D’accord, donc tout d’abord, je suis la génération X. Je suis pas un baby-boomer. Alors va te faire foutre. Désolé! Je suis fier de la génération X.
Cela me rend triste pour le monde. J’ai la peau assez épaisse ces jours-ci. Avant, j’avais la peau beaucoup plus fine. Mais cela me rend triste de savoir qu’ils sont là avec une telle hostilité, une telle violence et une telle rhétorique de déshumanisation. Et, vous savez, une partie de ma curiosité à son sujet était d’être un juif vivant dans une ville avec un véritable et fier nazi.
Vous savez, il ne nie pas être un nazi. Le fait est que, vous savez, mes grands-parents maternels venaient de [fleeing] pogroms, ils ont eu la chance de s’échapper. Et je ressens un fort sentiment de lien avec mon héritage juif. Pas en termes de religiosité ou quoi que ce soit lié à Israël ou quoi que ce soit du genre, juste un lien avec ma culture.

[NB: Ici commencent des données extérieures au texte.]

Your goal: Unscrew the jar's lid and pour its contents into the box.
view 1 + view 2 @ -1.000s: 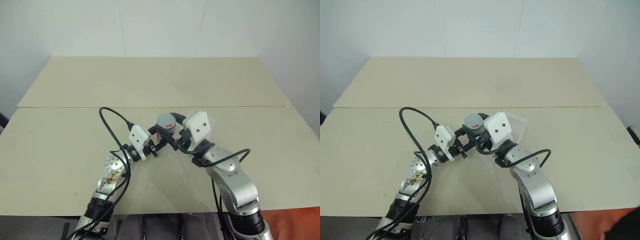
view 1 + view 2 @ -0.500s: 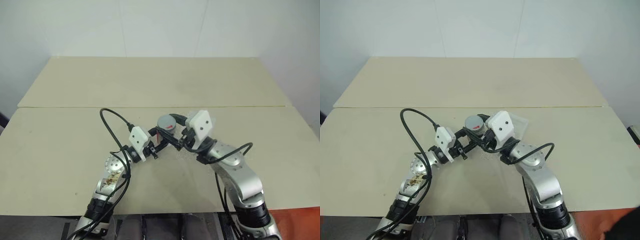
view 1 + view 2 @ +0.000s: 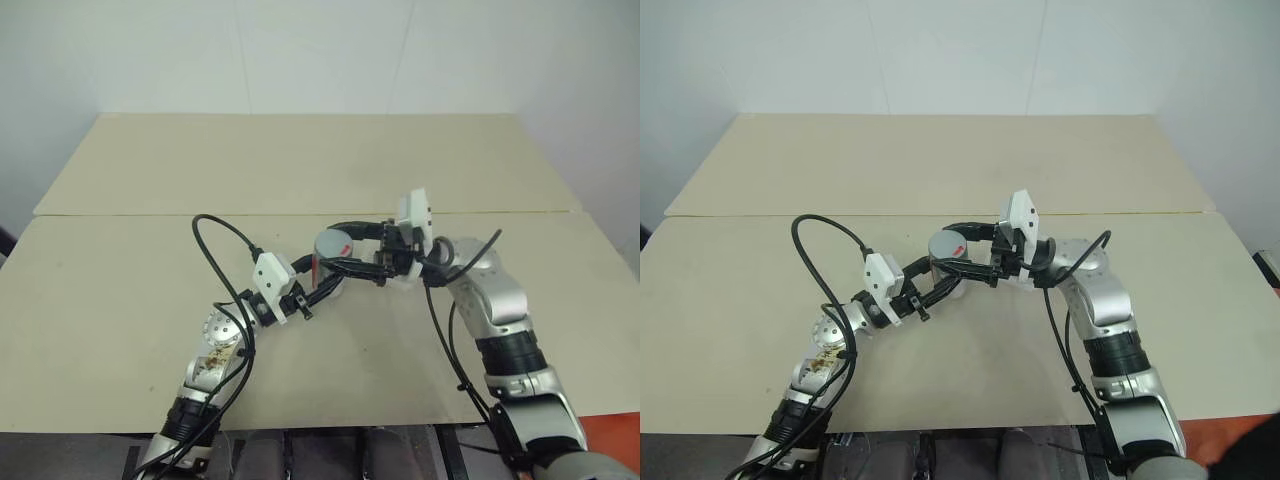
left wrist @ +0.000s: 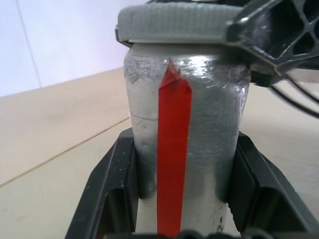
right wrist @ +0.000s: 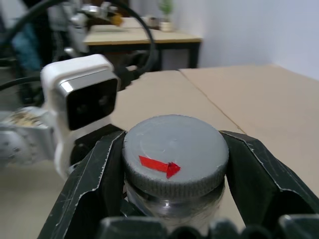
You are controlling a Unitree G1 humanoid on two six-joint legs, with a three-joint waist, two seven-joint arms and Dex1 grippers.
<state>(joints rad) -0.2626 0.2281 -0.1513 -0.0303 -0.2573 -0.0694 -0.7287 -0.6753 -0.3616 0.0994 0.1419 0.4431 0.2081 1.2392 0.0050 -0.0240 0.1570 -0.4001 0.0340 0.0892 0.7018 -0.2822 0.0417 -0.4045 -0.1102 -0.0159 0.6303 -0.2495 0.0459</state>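
Silvery jar (image 4: 182,149) upright, clamped low by left pincer (image 4: 182,196). Grey lid (image 5: 175,152) clenched from the side by right pincer (image 5: 174,172), level, square to jar's axis.

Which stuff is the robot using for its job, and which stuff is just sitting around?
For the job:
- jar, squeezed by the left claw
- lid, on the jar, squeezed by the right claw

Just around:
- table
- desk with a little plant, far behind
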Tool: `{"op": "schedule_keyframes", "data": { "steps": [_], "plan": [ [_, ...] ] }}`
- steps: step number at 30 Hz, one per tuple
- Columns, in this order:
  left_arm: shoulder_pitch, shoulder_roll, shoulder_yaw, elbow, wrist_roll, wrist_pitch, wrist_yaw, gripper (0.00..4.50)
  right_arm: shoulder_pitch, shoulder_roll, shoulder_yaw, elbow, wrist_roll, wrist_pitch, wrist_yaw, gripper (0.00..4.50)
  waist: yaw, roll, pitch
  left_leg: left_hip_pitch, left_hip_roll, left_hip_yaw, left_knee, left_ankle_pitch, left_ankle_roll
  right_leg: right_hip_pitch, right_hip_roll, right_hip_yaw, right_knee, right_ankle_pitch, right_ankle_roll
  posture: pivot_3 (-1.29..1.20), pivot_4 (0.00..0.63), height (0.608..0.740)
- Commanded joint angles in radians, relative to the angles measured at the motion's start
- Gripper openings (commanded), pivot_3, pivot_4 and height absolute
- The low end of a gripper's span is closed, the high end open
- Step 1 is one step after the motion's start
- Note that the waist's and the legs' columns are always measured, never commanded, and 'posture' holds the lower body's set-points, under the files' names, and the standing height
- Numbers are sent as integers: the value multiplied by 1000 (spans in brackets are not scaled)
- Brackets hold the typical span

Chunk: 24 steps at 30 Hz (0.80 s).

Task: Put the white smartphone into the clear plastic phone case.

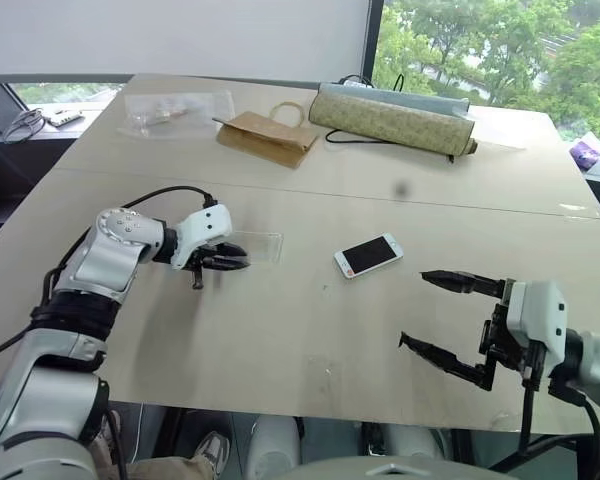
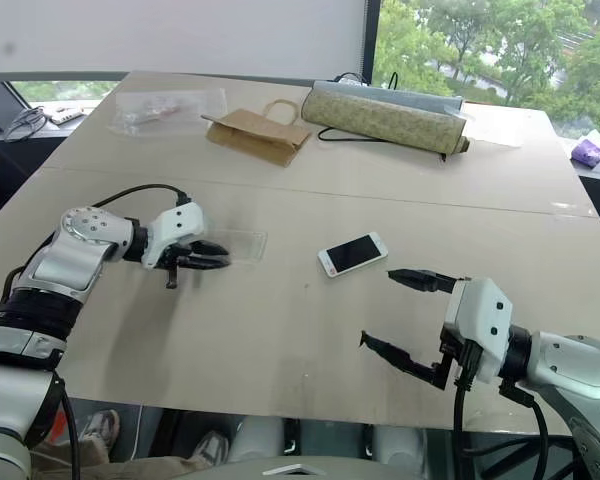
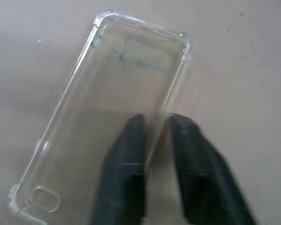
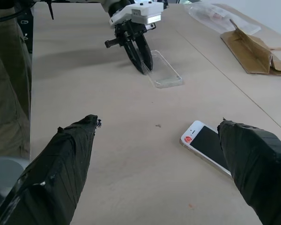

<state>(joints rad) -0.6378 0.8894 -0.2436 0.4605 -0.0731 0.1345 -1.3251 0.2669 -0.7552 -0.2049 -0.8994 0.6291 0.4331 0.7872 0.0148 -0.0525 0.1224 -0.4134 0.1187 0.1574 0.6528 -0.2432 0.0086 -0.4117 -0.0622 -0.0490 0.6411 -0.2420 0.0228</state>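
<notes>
The clear plastic phone case point(image 1: 263, 246) lies flat on the pale table, left of centre. My left gripper point(image 1: 236, 262) is shut on its long side wall; the left wrist view shows one finger point(image 3: 126, 159) inside the shell and the other outside it. The white smartphone point(image 1: 368, 256) lies screen up near the middle of the table, to the right of the case and apart from it. My right gripper point(image 1: 412, 307) hangs open and empty near the table's front edge, to the right of and nearer than the phone point(image 4: 207, 146).
At the back of the table lie a crinkled clear bag point(image 1: 175, 110), a brown paper bag point(image 1: 265, 135) and a long rolled pouch point(image 1: 390, 118) with a black cable. The table's front edge point(image 1: 310, 410) runs just below both arms.
</notes>
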Motion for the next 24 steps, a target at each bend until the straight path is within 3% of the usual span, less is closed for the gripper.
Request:
{"op": "schedule_keyframes", "data": {
  "steps": [1,5,10,14,24],
  "plan": [
    [6,-12,-28,68,55,-25,-17,92,5,-2,-11,-49,21,8,-28,4500,0,1,-1,0,0,0,0,0,0,0,0,0,0,0,0,0,150,740],
    [15,-16,1,30,15,-26,-58,92,10,1,-1,-61,20,15,-48,4500,0,1,-4,1,0,-1,1,0,0,1,0,0,1,0,0,0,150,740],
    [126,4,43,-326,-150,142,-159,92,19,-1,-4,-63,15,17,-56,4500,-2,2,-3,-1,-1,-2,1,-1,1,0,0,1,0,-1,1,0,150,740],
    [202,-8,21,-516,-159,215,-133,92,27,-1,7,-64,3,12,-60,4500,3,2,-3,-2,-2,-4,2,1,-2,0,0,0,0,-2,3,0,150,740],
    [144,-88,-97,-499,-14,140,-52,92,67,-1,6,-75,-19,1,-59,4500,4,2,-3,-3,-7,-12,3,-1,3,3,0,1,1,-2,3,0,150,740]
  ]
}}
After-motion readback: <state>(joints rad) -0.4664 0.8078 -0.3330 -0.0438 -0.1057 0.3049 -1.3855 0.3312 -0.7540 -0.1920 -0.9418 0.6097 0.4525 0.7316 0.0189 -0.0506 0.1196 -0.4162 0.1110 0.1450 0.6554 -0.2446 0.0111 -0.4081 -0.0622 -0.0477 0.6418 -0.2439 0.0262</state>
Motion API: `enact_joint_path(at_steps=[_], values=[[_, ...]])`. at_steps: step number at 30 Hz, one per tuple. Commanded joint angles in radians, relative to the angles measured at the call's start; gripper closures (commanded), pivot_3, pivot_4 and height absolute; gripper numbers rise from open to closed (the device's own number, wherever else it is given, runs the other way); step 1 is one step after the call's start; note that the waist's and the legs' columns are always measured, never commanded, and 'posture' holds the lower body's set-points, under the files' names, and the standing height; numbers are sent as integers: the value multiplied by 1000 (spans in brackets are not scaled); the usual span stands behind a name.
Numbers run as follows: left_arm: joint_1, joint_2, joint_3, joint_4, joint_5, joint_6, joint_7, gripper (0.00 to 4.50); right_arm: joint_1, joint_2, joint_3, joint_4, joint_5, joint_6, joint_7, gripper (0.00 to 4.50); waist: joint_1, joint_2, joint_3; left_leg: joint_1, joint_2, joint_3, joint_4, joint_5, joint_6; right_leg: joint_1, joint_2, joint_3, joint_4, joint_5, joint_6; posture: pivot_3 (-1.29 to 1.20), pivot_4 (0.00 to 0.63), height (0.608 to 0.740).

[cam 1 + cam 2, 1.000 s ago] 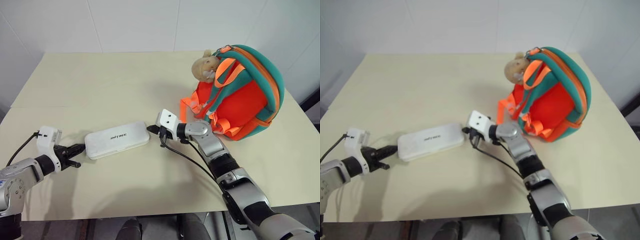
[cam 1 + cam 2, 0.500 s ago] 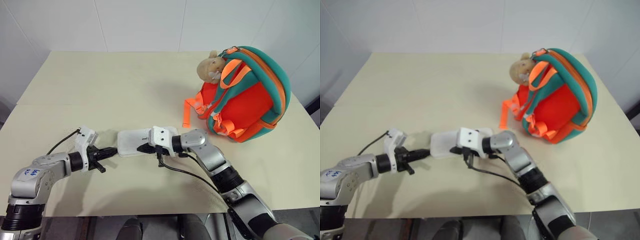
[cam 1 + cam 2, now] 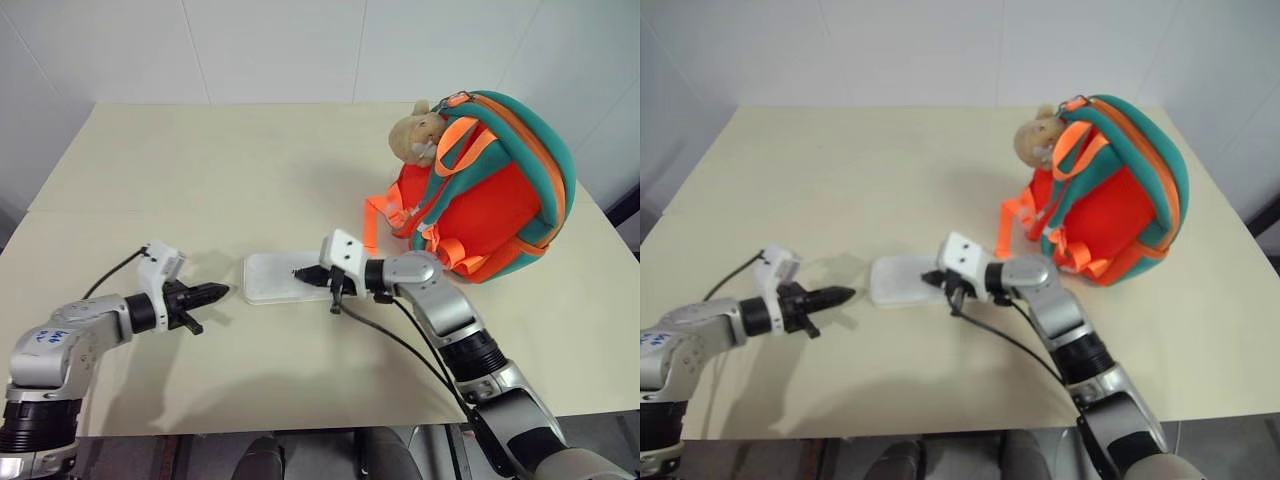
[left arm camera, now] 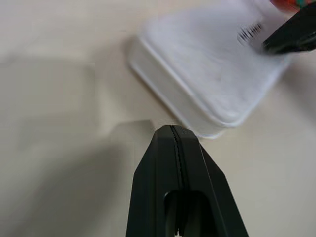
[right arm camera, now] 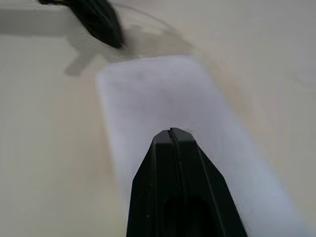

Je me suis donc identifié dans mon message initial comme juif parce que je pense que c’est significatif, le fait que, vous savez, il soit nazi. Il est un nazi. Et je veux qu’il sache qu’il n’y a pas d’endroit où il se sente à l’aise et en sécurité avec moi. Je ne dis pas cela de manière menaçante. Je veux juste qu’il sache qu’il y a des Juifs autour de lui et qu’il ne devrait pas avoir confiance en ce qu’il épouse.
Dans votre message original sur l’incident, qui a depuis été supprimé, vous avez confirmé l’adresse doxée de Fuentes. Voyez-vous un problème avec la publication de son adresse en ligne ? Le referiez-vous ?
Ouais. Facebook l’a supprimé. Probablement, si je devais recommencer – pas pour lui, pour moi et pour pouvoir, vous savez, communiquer librement et facilement – j’aurais dit : « L’adresse qui lui est communément attribuée Je peux confirmer que c’est correct.
Non pas que je ne crois pas nécessairement au doxing. Je suis plutôt neutre sur ce point, mais juste dans un souci de communication intelligente sur ces différentes plateformes.
Et oui, ils [Fuentes’ fans/online trolls] j’ai mon adresse. Ils ont envoyé un truc de Mighty Meaty ou quelque chose comme ça, Domino’s Pizza ? Nous sommes végétaliens, nous venons donc de le renvoyer. Et j’ai vu un tas d’autres e-mails de Domino’s me disant : « nous avons reçu votre commande », « nous avons annulé votre commande… »
Et puis ce matin vers 7h30 environ, on s’est fait écraser pour la première fois. Ils nous ont demandé quels étaient nos noms. Ils nous ont dit que ces noms latinos étaient répertoriés comme provoquant des violences dans notre foyer. Ce n’était évidemment pas nous. Il y avait trois flics pour celui-là. [Swatting is the act of calling the police to someone’s house, reporting there’s a serious crime taking place, requiring the urgent arrival of a SWAT team. It’s often done to live streamers—including Nick Fuentes—resulting in fans watching creators get raided by the police in real time.]
VICE a contacté Nick Fuentes pour obtenir une réponse aux affirmations formulées dans cette interview. Pour l’instant, il n’a pas répondu.